__TASK DIRECTIONS__
Please copy out the lines in the entries that contain "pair".

__RECORDS FOR PROCESSING__
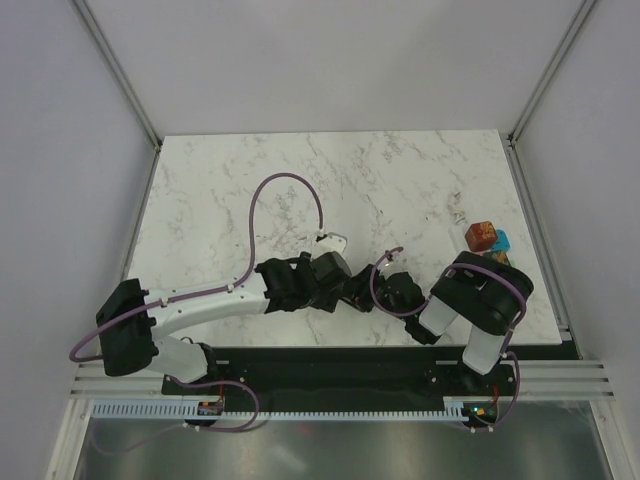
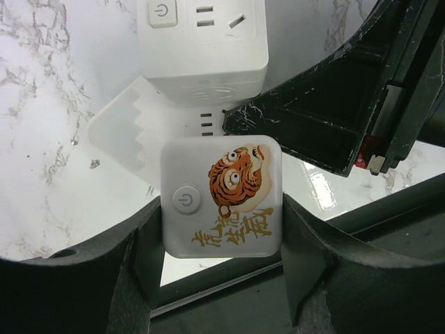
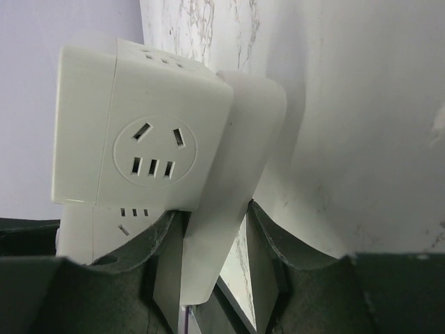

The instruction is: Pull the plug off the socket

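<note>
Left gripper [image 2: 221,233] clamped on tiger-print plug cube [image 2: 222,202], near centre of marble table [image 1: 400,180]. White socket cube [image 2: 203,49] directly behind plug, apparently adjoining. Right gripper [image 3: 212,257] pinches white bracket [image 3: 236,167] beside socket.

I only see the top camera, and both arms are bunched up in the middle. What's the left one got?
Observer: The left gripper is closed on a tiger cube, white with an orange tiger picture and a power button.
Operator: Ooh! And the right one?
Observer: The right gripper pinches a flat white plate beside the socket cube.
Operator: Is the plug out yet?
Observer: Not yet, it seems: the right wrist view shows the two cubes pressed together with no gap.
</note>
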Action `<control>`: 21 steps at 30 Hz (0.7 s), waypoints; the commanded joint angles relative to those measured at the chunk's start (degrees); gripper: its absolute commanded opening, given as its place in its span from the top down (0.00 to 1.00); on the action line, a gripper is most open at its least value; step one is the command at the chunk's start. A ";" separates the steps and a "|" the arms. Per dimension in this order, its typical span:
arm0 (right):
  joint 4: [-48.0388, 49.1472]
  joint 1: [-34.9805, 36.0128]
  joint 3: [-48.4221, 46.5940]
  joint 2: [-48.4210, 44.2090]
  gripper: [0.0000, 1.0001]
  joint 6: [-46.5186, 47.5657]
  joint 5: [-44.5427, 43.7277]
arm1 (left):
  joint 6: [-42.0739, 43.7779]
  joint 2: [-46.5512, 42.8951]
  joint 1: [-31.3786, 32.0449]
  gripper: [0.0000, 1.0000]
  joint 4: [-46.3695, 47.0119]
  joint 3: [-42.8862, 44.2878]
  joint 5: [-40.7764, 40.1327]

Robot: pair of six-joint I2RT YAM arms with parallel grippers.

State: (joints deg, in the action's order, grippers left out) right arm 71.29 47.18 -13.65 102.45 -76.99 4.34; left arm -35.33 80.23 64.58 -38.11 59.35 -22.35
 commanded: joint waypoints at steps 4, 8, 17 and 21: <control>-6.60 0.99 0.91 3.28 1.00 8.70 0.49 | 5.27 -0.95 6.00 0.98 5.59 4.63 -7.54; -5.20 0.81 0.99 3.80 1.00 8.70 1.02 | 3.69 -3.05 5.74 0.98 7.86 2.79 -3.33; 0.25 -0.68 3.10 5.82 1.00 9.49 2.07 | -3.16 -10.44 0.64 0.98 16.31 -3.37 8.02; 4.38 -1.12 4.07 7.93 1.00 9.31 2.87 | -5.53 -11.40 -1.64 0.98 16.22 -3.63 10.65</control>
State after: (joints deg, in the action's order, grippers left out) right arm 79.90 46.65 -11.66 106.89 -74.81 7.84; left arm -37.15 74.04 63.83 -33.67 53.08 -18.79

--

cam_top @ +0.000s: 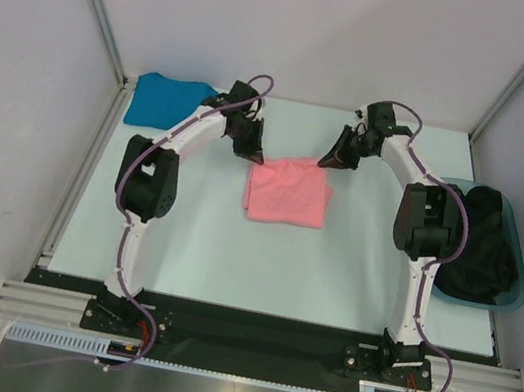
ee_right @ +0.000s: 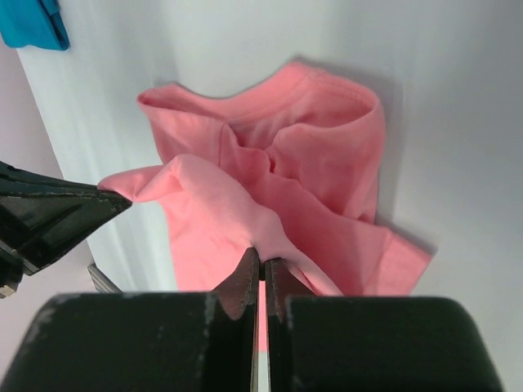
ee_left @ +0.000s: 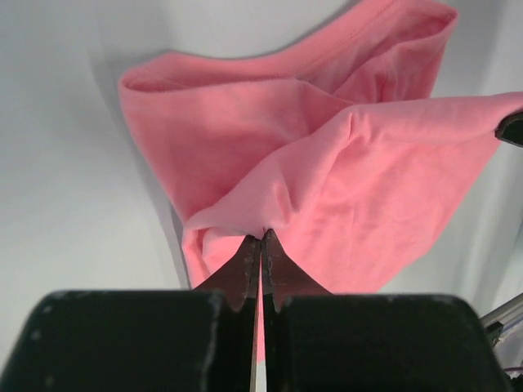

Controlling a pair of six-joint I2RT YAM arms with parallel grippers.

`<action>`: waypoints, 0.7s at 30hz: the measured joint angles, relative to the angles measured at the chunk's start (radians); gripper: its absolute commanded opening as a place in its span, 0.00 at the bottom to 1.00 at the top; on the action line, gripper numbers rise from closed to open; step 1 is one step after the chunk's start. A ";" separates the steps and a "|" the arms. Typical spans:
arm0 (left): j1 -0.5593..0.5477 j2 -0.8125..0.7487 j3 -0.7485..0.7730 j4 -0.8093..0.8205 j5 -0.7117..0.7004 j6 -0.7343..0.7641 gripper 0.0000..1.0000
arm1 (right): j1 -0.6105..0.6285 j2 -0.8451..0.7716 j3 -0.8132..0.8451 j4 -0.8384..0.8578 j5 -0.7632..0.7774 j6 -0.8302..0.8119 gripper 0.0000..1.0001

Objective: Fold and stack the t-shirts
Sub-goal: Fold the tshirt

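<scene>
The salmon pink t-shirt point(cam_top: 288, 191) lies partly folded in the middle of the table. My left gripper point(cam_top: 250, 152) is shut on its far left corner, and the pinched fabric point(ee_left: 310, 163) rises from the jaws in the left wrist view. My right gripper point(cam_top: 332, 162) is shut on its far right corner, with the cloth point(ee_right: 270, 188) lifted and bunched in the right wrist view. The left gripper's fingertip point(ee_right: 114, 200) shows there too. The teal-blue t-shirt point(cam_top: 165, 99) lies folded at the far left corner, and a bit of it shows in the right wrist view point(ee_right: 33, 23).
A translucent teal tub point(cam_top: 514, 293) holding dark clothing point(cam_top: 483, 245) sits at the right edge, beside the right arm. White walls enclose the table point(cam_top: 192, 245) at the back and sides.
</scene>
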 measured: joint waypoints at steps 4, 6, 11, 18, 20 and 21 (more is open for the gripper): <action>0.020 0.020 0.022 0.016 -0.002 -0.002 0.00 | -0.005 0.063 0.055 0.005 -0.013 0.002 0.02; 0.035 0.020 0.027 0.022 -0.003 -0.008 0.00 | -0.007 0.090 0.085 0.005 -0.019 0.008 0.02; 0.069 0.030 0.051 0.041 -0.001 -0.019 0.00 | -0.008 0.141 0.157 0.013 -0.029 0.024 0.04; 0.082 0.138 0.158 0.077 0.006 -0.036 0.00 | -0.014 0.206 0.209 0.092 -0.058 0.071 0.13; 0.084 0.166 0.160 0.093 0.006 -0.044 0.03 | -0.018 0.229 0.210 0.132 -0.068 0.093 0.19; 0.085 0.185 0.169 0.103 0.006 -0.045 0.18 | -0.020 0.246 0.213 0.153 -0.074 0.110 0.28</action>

__ANSWER AREA__
Robot: pair of six-joint I2RT YAM arms with parallel grippers.
Controlling a pair of six-joint I2RT YAM arms with parallel grippers.

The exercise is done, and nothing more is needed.